Young Ladies' Radio League, Inc.
- Abbreviation: YLRL
- Formation: 1939
- Type: Non-profit organization
- Purpose: Advocacy, Education
- Region served: Worldwide
- Members: 400
- President: Vicki Zumwalt, N6KLS
- Affiliations: American Radio Relay League
- Website: ylrl.net

= Young Ladies Radio League =

The Young Ladies Radio League (YLRL) is an international non-profit organization of women amateur radio enthusiasts. It was founded in 1939 and is affiliated with the American Radio Relay League. The term "Young Lady" derives from a Morse code abbreviation, YL, that is used to refer to female amateur radio operators, regardless of age. (As male operators of any age are addressed as OM or "old man", the non-licensed spouse of an OM is often called an XYL.)
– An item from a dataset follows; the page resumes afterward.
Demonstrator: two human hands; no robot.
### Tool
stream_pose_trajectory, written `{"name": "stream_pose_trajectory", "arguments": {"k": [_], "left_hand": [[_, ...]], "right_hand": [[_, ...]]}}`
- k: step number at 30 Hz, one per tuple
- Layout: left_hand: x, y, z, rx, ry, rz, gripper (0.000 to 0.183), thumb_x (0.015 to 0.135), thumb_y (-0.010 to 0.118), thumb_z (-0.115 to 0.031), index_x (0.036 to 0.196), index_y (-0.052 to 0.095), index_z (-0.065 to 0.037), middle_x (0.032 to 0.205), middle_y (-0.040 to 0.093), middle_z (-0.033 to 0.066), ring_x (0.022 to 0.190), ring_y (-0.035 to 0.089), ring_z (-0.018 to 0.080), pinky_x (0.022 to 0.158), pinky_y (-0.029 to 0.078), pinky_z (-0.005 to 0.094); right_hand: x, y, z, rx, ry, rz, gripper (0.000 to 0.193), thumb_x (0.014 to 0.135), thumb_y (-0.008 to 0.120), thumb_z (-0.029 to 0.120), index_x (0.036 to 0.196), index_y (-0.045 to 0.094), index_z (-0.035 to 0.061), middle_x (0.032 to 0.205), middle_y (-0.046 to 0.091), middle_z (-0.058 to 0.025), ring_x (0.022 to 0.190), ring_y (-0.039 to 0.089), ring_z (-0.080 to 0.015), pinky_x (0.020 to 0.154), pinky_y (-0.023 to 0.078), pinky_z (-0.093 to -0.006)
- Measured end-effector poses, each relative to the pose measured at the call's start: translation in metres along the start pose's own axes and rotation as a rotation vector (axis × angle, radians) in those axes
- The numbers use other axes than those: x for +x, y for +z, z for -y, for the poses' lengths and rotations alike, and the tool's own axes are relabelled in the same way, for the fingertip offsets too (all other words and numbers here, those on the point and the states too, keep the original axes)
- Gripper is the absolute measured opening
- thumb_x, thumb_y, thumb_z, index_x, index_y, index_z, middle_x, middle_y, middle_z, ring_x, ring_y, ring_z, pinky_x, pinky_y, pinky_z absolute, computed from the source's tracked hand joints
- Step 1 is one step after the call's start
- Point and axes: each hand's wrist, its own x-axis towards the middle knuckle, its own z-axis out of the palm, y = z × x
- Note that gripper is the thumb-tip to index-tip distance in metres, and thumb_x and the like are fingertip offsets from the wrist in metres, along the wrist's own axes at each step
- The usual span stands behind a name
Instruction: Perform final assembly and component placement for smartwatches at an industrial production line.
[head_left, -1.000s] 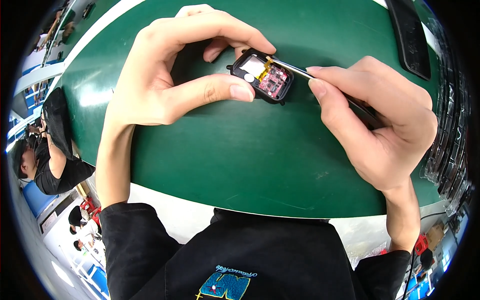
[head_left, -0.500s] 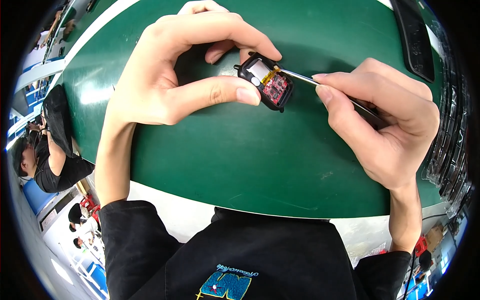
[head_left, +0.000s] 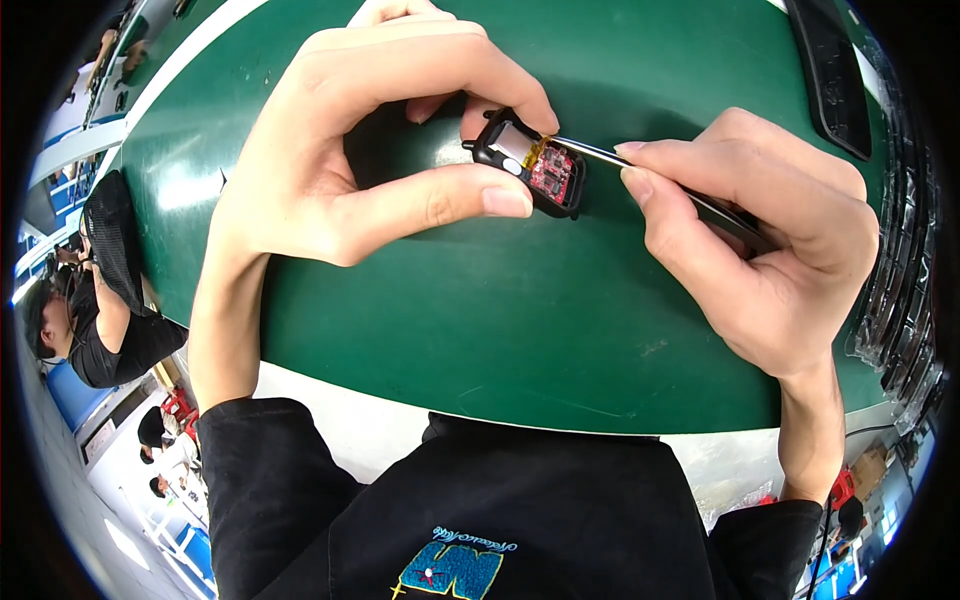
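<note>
Between the thumb and fingers of my left hand (head_left: 330,150) is a small black device housing (head_left: 487,157), tilted, its inside facing up. In it sit a red circuit board (head_left: 553,172), a silvery block (head_left: 513,142) and a strip of yellow tape (head_left: 536,154). My right hand (head_left: 770,220) pinches metal tweezers (head_left: 600,152) like a pen. Their tips reach the housing's upper edge, by the yellow tape and my left index fingertip. Whether they grip anything there is too small to tell.
Under my hands lies a green tabletop (head_left: 480,330). A black tray-like object (head_left: 828,75) rests at the far right. Along the right edge are several dark strips in clear plastic (head_left: 905,250). A person in black (head_left: 100,325) is at the left, beside a black mesh thing (head_left: 113,240).
My left hand has turned the housing slightly, so its lower end has swung up and to the right. The right hand and tweezers have shifted slightly up and left, staying at its upper edge.
</note>
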Motion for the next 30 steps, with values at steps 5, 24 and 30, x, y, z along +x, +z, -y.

The Young Ladies' Radio League welcomes all licensed amateur radio women as members. The YLRL is organized into 10 districts in the United States (that correspond to the 10 amateur radio call sign districts), a district for Canada, and a "DX" district that covers the rest of the world. The YLRL holds a tri-annual convention at various locations.

== Services ==
The YLRL provides many services for its members including publishing a bimonthly newsletter, YL Harmonics. They used to provide an audio tape version of YL Harmonics for sight-impaired members but no longer do so. YL Harmonics is designed so that sight-impaired members can use a screen reader or accessibility features in pdf files. There are three scholarships granted to worthy YLs to continue their higher education with priority given for students whose majors are in communications and electronics or related arts and sciences.

== Contests ==
The YLRL sponsors several amateur radio contests throughout the year. Among these are the YL-OM in February and the DX-NA-YL Contest in October.